What does this mean for the “official” rate of inflation, which food prices have been playing an important role in driving higher? There are actually three big measures of the changes in food prices; the BRC’s, the one produced by Kantar as part of its monthly look at how grocers are performing and the “official” rate published by the Office for National Statistics (ONS), which feeds into the Consumer Prices Index (CPI), the UK’s official rate of inflation.
The BRC’s food price inflation rate has been undershooting the ONS’s for some time, but it still tracks it fairly closely. So this is unequivocally good news, as is the fact that the BRC’s measure of annual shop price inflation decelerated further to 6.2 per cent in September. That compares with 6.9 per cent in August and the 3-month average rate of 6.8 per cent. Shop prices haven’t been rising this slowly since September 2022. Borrowers can take heart. The Bank of England’s rate setting Monetary Policy Committee will take note.
“Fierce competition between retailers,” was the explanation given by BRC’s chief executive Helen Dickinson for the improving picture on food prices.
Politicians have recently been taking shots at grocers, especially the big grocers, over high food prices. While it’s hard to see giant retailers such as Tesco and Sainsbury’s as victims, there has been an element of scapegoating at work here. Big food retailers present a tempting target for politicians looking to divert attention from their own economic failures.
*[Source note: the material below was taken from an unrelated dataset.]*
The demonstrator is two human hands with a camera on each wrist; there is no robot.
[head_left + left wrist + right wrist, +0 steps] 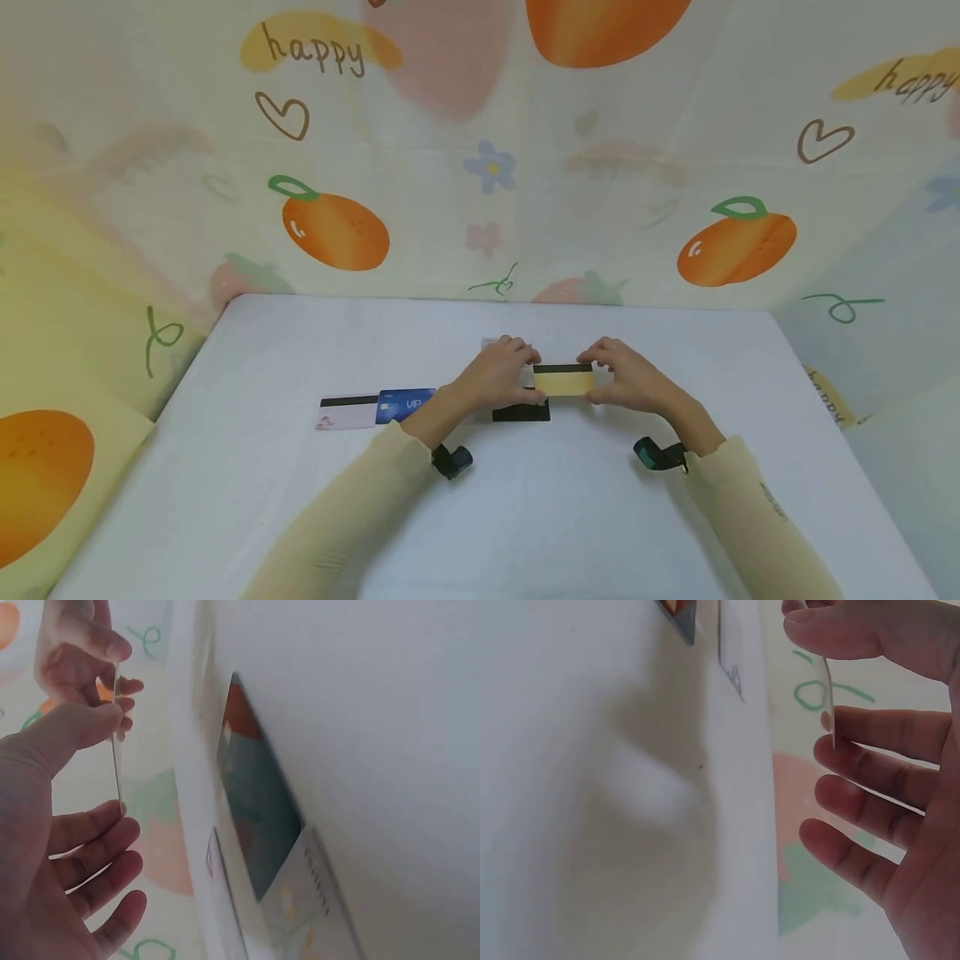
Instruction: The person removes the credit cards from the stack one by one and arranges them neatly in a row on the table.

But this may have worked in the consumer’s favour by encouraging grocers to step up their games on prices (Dickinson, of course, has a vested interest in countering the political narrative).
Something the data may also miss: analysts have noted a high level of discounting by supermarkets with loyalty card programmes such as Tesco’s Clubcard scheme or the Nectar Card that Sainsbury’s uses. This makes sense. These supermarkets want to encourage shoppers to use their cards, which provide them with a smorgasbord of invaluable data. But they tend not to play a role in the various inflation indices, serving as a means for consumers to reduce their personal rates of inflation.
Even with prices easing somewhat, we should remember that there continues to be pressure on household budgets. Mike Watkins, head of retailer and business insight at NielsenIQ, which compiles the data for the BRC, noted that “over half” are still feeling that they are “significantly impacted” by the continued increases in the cost of living.
This was writ large in the results of BooHoo, a fast fashion retailer, which reported a 19 per cent fall in UK revenues despite discounting prices in a bid to tempt its key demographic (teens to twenty-somethings). It also reported that pre-tax losses for the six months to the end of August widened to £26.4m compared to £15.2m.
High food prices have squeezed the discretionary spend a retailer like BooHoo, which saw its shares tumbling despite promising cost cuts, relies upon.
Greggs, the baker, on the other hand, said that its sales rose by nearly a fifth. The company put this down to people seeking cheaper breakfasts and lunches on the go. It has long marketed itself on value. Another encouraging sign: Greggs reported cost pressures easing across the business.
Watkins said: “It will be important for retail sales to keep momentum which means we can expect more price cuts and increased promotional activity across all retail channels.”
Dickinson however sounded a note of warning. There are still risks out there that could force food prices up again including high interest rates, climbing oil prices, global shortages of sugar, and the supply chain disruption caused by the war in Ukraine.
It may well be that the worst is over. But the level of uncertainty - there’s that word again - remains high and the scarring caused by the inflationary spike the UK has experienced will have an impact on the economy for years to come.